With technological innovation, improved image resolution, and faster processing, NSG is reliable in the early diagnosis of brain injury in infants at risk of neurodevelopmental impairment, allowing timely initiation of optimal therapy and eventually improving neurological outcomes. In this review, we highlight the indications of NSG and emphasize the technique and sonographic anatomy with a systematic approach to the diverse spectrum of pathologies affecting the head, including neonatal haemorrhages, sutural abnormalities, hypoxic-ischaemic encephalopathy, congenital masses and malformations, and cerebrovascular abnormalities.
Indications
NSG plays a critical, multifaceted role in evaluating pediatric brain abnormalities, primarily indicated for screening all newborns with suspicion and risk of brain injury. The American Institute of Ultrasound in Medicine practice parameters outline the specific indications for NSG in neonates and infants.1,2 This article presents an anatomically based framework, beginning with the outermost scalp, followed by skull and sutures, extra-axial spaces, brain parenchyma, ventricles, and intracranial vessels, as described in Table 1.
Indications of Neurosonography.
Timing of Neurosonography in Neonates
Preterm Infants (<31 + 6 Weeks Gestational Age)

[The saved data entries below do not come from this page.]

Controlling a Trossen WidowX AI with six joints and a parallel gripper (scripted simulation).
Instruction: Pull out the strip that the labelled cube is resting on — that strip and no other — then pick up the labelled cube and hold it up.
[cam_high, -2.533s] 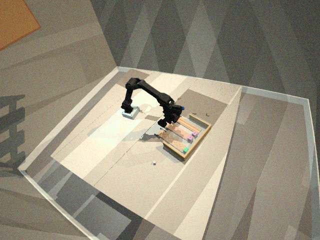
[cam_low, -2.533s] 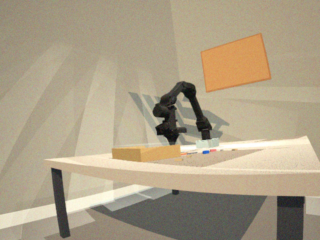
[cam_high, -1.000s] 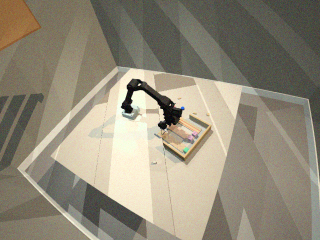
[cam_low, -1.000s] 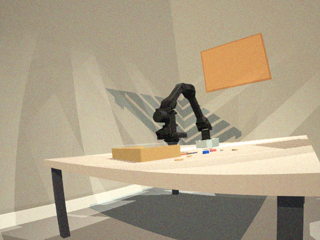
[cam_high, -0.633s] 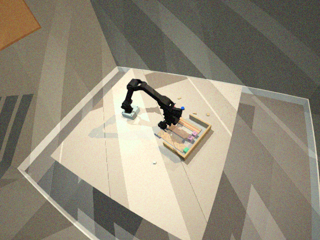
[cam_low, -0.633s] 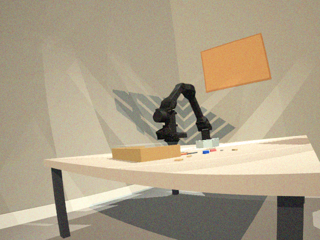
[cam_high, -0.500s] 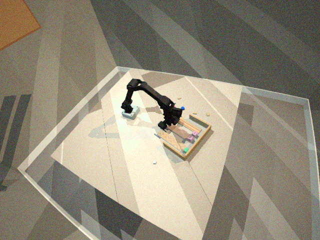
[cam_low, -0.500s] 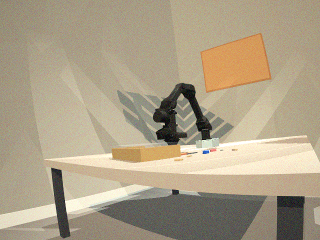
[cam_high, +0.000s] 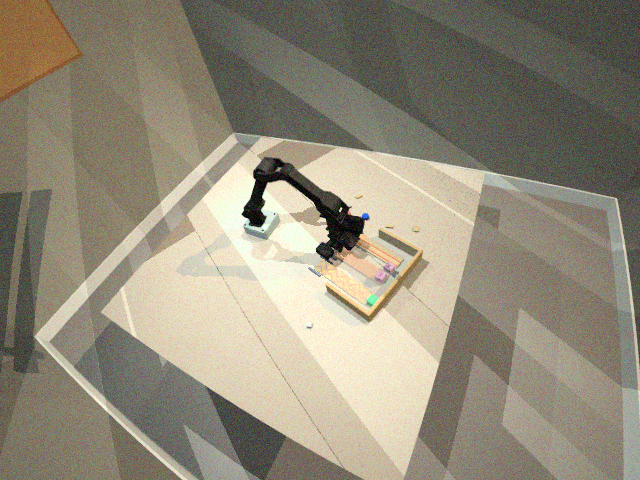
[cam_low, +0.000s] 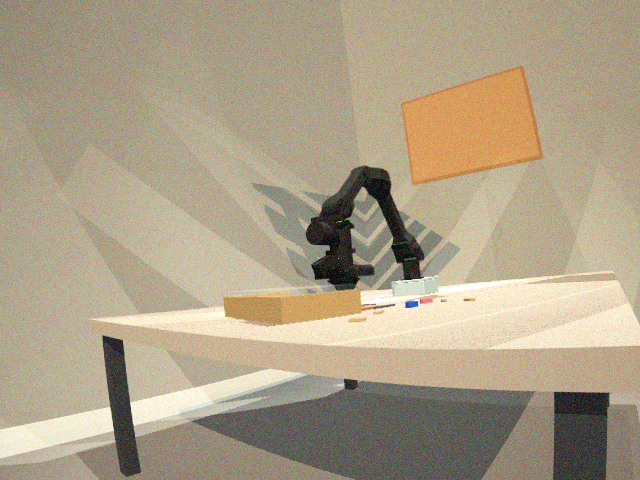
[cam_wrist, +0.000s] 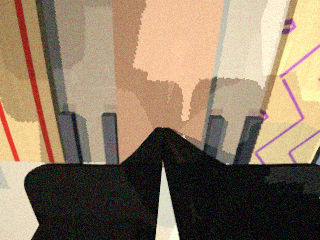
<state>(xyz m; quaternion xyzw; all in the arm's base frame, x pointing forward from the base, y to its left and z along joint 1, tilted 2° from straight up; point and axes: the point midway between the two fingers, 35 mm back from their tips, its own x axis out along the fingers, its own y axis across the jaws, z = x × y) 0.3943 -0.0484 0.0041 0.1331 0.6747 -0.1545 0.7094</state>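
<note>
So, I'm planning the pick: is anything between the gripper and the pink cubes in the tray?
Nothing visible does. The shut gripper sits at the open end of the tray; the peach strip runs unblocked toward the pink cubes; grey rails lie alongside, not across.

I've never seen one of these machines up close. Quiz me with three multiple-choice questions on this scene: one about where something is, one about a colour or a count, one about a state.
1. Where is the green cube?
A. in the wooden tray
B. on the arm's base
C. on the floor

2. How many pink cubes lie in the tray?
A. none
B. two
C. five

3. How does the pincer stand?
A. wide open
B. shut on a cube
C. shut, holding nothing

Answers:
1. A: it sits at the tray's near corner in the top view.
2. B: one beside the other.
3. C: the wrist view shows the fingertips meeting, with nothing between.
</note>
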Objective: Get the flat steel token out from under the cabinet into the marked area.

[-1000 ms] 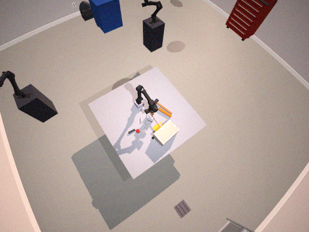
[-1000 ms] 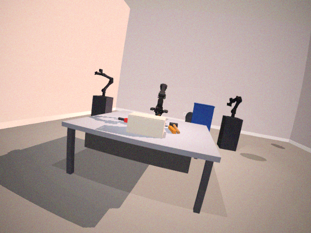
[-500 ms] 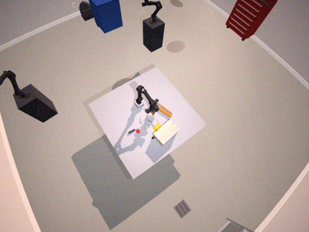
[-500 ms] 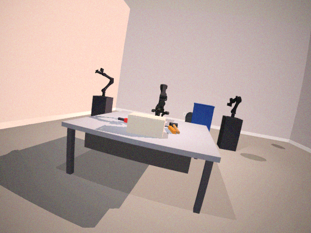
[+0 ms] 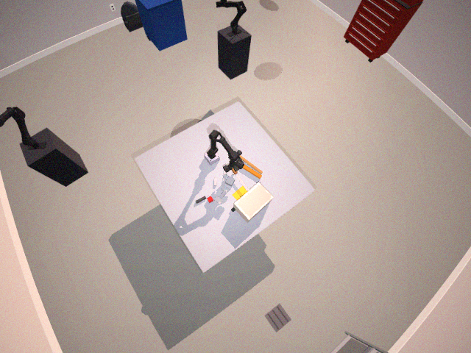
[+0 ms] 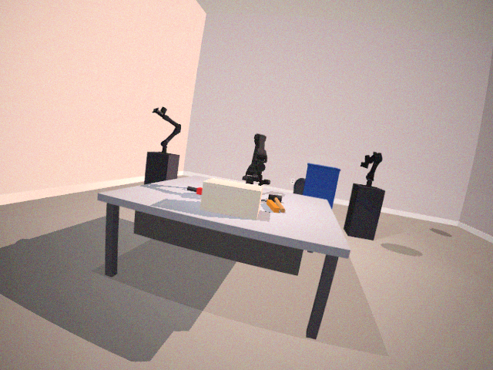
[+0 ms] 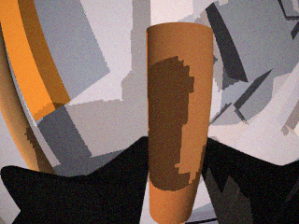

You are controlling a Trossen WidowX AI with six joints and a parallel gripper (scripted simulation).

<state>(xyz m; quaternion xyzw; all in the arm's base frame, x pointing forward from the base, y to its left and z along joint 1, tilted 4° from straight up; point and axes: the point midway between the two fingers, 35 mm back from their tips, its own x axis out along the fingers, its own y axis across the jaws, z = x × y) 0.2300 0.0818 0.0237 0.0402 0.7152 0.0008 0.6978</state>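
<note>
Overhead, black arm (image 5: 224, 143) (image 6: 259, 153) bent, fingers downward (orange handle (image 7: 179, 107) between).

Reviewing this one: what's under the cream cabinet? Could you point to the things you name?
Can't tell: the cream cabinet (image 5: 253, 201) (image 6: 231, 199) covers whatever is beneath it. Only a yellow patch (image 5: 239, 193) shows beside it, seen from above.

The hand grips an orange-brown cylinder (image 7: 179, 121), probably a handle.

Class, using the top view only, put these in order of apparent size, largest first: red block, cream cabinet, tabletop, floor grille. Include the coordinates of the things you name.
1. Tabletop (image 5: 171, 163) (image 6: 302, 223) (image 7: 100, 89)
2. Cream cabinet (image 5: 252, 201) (image 6: 230, 199)
3. Floor grille (image 5: 277, 317)
4. Red block (image 5: 210, 198) (image 6: 199, 191)

The gaps are plain; none look alike.
</note>
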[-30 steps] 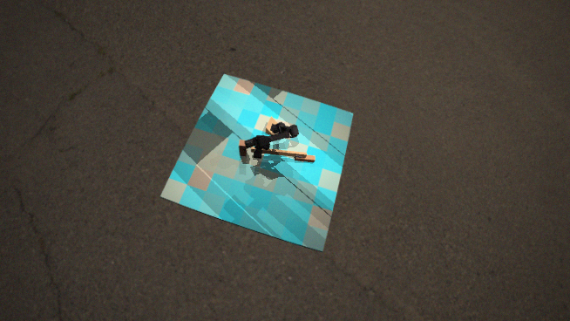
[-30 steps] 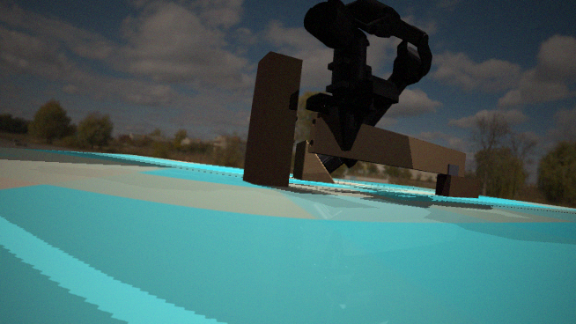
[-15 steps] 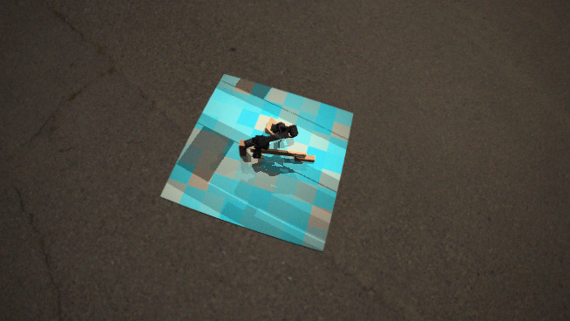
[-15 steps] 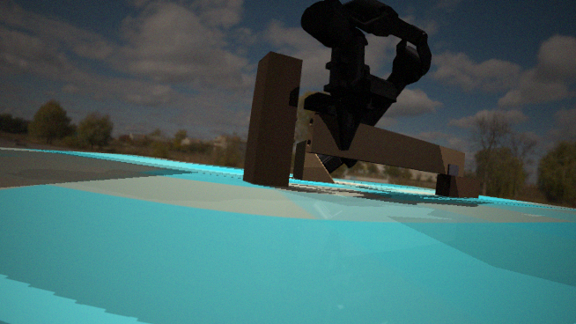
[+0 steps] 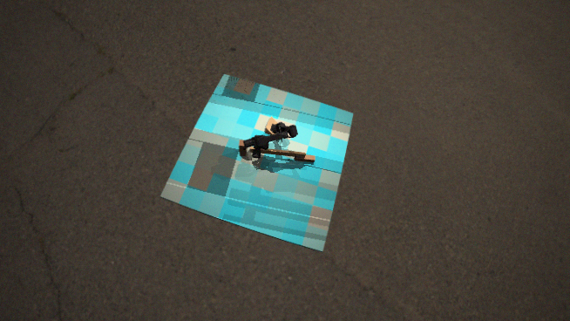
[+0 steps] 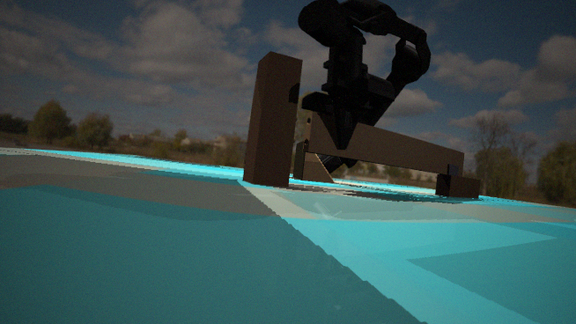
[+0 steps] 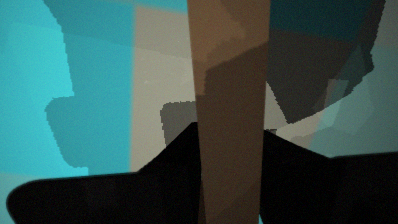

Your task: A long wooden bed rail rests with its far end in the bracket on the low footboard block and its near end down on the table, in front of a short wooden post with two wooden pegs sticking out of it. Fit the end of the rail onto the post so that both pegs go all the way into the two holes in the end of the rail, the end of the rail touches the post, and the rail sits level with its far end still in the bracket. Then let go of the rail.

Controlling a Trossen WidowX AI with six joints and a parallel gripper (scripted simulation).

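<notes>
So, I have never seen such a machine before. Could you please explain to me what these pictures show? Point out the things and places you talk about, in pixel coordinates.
The black machine is a robot arm. Its tool [image 5: 256,154] [image 6: 343,143] [image 7: 216,128] is closed on a wooden bed rail [image 5: 279,153] [image 6: 396,145] [image 7: 232,100], near the end facing the upright wooden post [image 5: 241,147] [image 6: 273,123]. That end is raised; the other is at the low footboard block [image 5: 310,159] [image 6: 464,187].

The top picture looks down from high above, the exterior one from the side, low over the patterned surface. The wrist picture looks past the tool's fingers.
</notes>
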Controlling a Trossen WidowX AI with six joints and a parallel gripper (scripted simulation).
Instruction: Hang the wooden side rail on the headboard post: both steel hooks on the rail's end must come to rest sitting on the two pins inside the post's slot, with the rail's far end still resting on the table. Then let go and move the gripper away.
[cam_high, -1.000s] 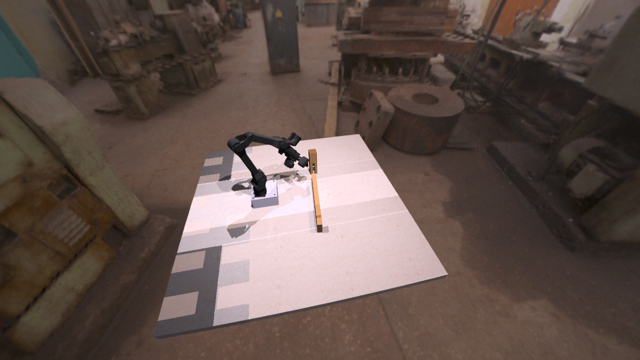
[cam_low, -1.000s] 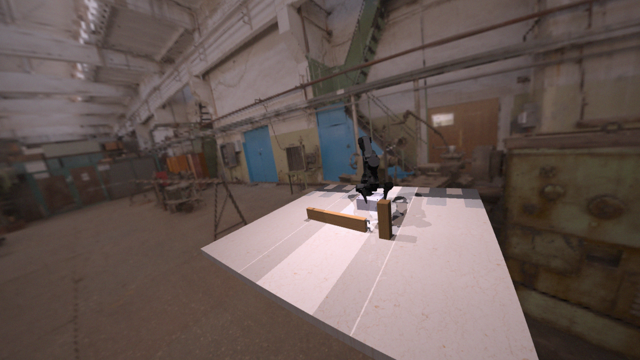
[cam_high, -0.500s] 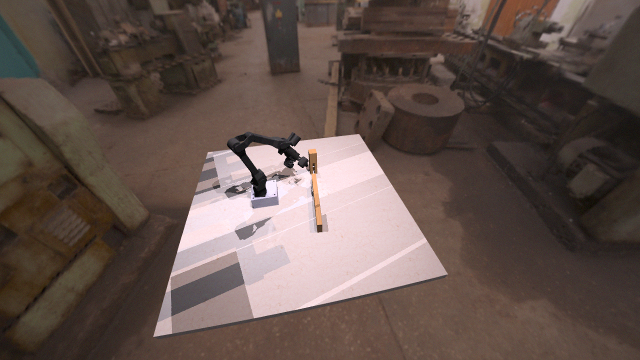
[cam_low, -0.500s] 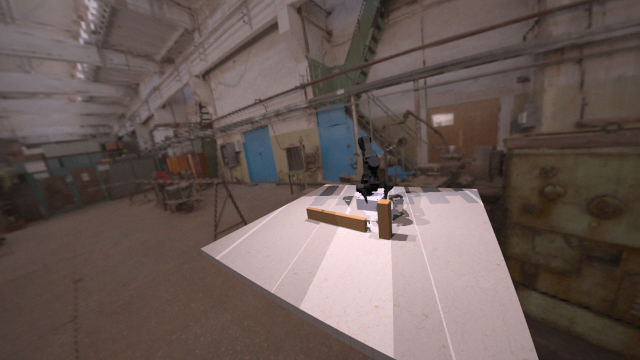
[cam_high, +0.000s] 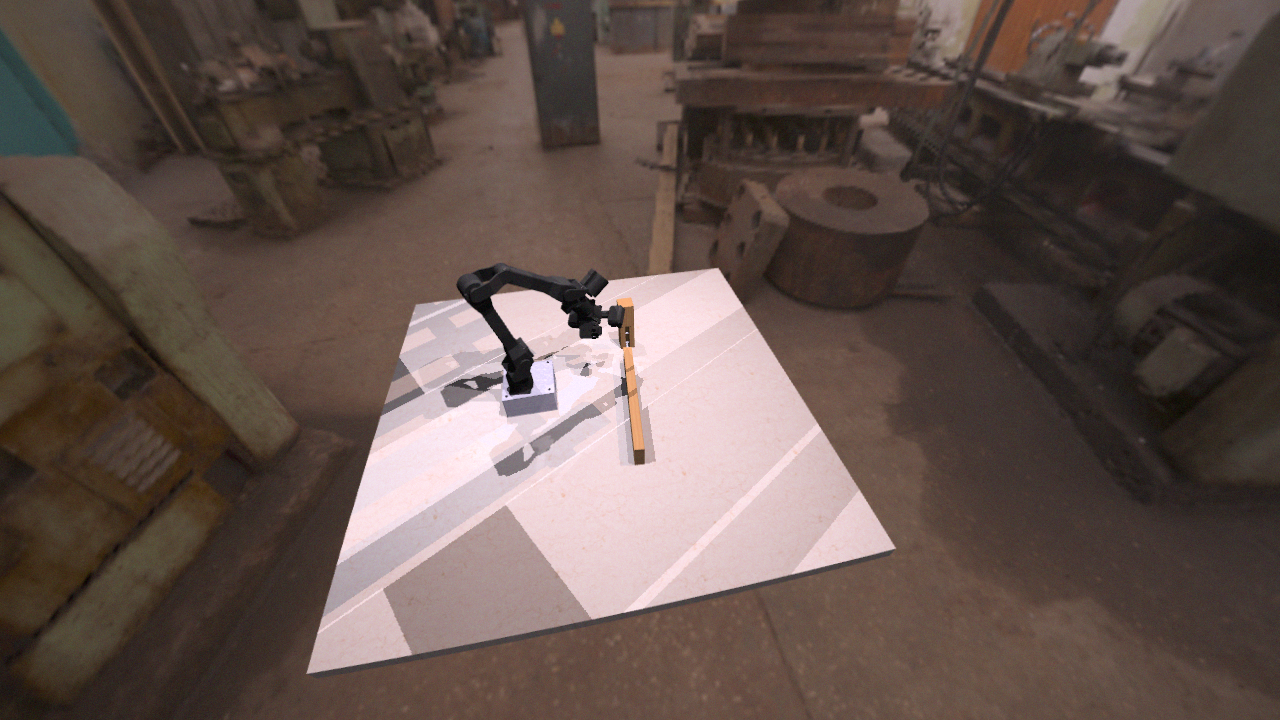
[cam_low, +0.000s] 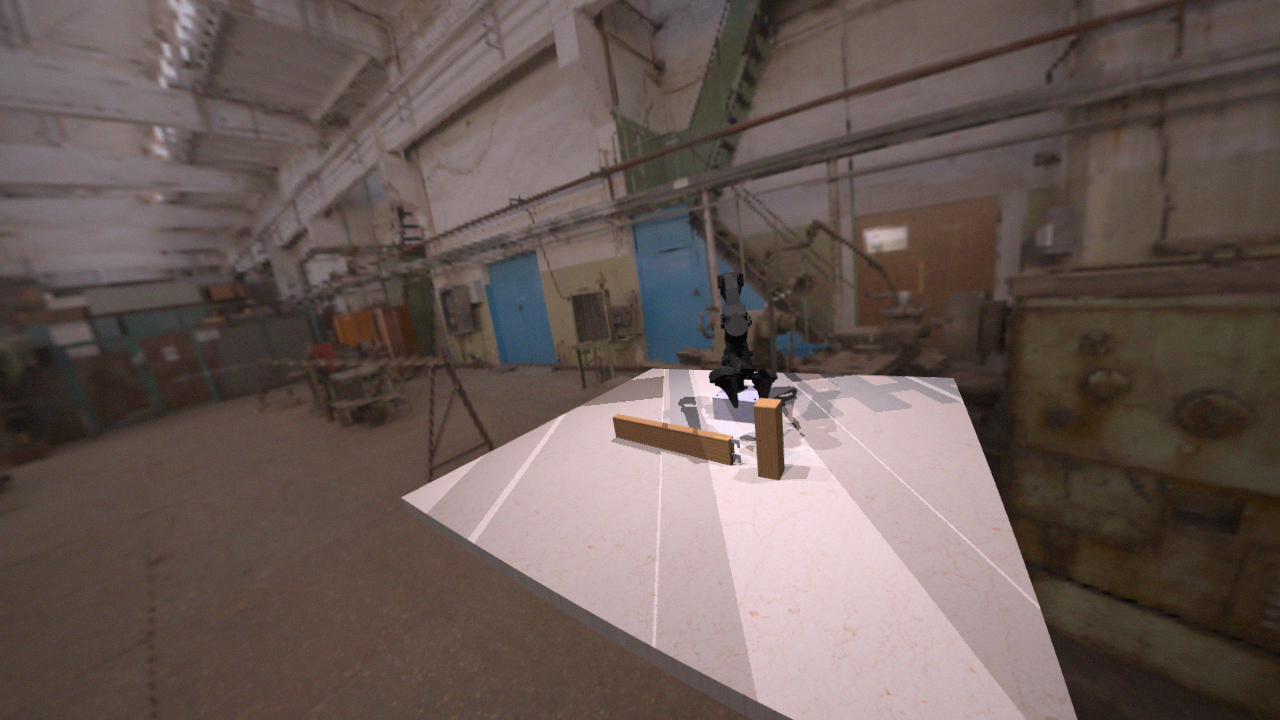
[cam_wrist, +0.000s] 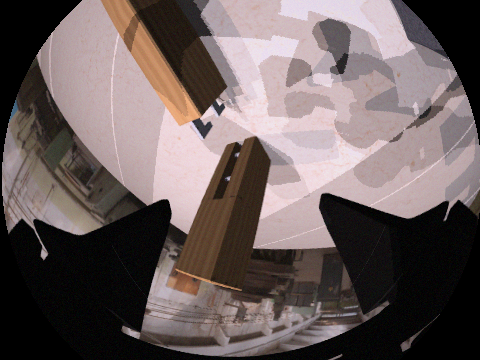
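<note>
Across the pale, patterned table (cam_high: 716, 501) (cam_low: 617, 537) (cam_wrist: 135, 100), the wooden side rail (cam_high: 633, 402) (cam_low: 671, 437) (cam_wrist: 170, 60) lies just beside the upright headboard post (cam_high: 627, 324) (cam_low: 769, 438) (cam_wrist: 225, 215), its steel hooks (cam_low: 736, 449) (cam_wrist: 202, 128) outside the slot (cam_wrist: 227, 172). Two small pins show within that slot. Near the post hangs the gripper (cam_high: 605, 324) (cam_low: 750, 394) (cam_wrist: 247, 206), fingers spread wide and holding nothing. Its black arm (cam_high: 490, 308) (cam_low: 734, 322) rises from a pale base block (cam_high: 547, 398) (cam_low: 723, 410). Angular grey patches and thin white lines cross the tabletop. On a grey cabinet (cam_high: 562, 80) beyond is a yellow mark, too small to read. Old machinery fills the workshop, with blue doors (cam_low: 521, 308) along one wall.
</note>
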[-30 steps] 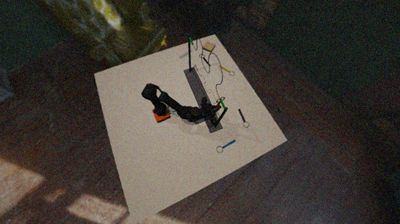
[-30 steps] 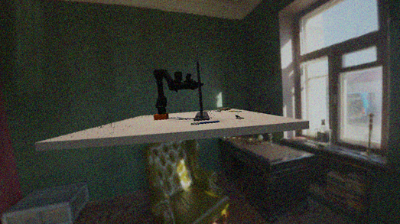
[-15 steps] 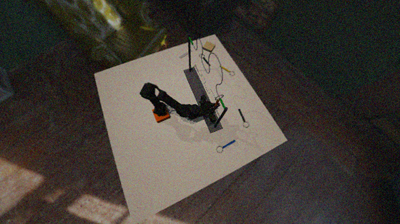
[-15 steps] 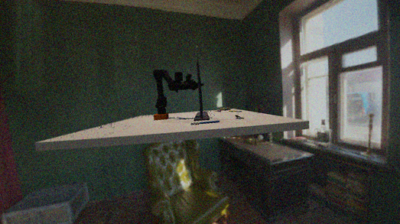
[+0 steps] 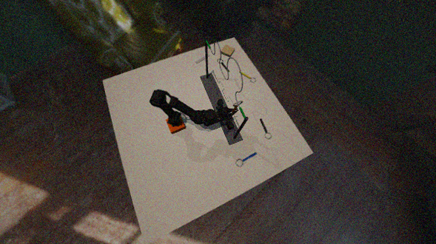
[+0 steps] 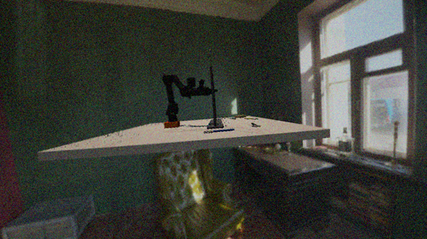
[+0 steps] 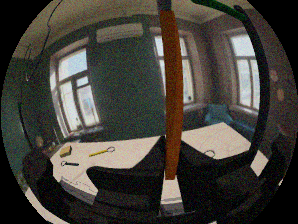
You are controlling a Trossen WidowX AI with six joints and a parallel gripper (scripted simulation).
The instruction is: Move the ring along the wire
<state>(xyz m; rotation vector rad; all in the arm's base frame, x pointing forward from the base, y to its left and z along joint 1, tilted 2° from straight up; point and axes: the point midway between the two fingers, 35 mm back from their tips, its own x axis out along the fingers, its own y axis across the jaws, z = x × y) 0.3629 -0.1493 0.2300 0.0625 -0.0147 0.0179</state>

For preterm infants born at ≤31 + 6 weeks, the position statement by the Canadian Pediatric Society recommends NSG for routine surveillance at 4 to 7 days to detect germinal matrix haemorrhage (GMH), intraventricular haemorrhage (IVH), and early ventricular dilatation. 3
In infants with Grade 2 or higher IVH or white matter injury, a follow-up NSG should be performed every 7 to 10 days. If ventricular dilatation or worsening post-haemorrhagic ventricular dilatation (PHVD) occurs, the imaging frequency should be intensified, at least weekly initially and as clinically indicated later. 3
Term-corrected NSG is recommended for preterm infants born before 26 weeks’ gestation and for infants born between 26 + 0 and 31 + 6 weeks gestational age in case of additional risk factors or previous moderate-to-severe abnormality, including grade 3 or higher IVH, PHVD, or cystic periventricular leukomalacia (PVL). 3
Preterm infants (32 + 0 to 36 + 6 Weeks Gestational Age)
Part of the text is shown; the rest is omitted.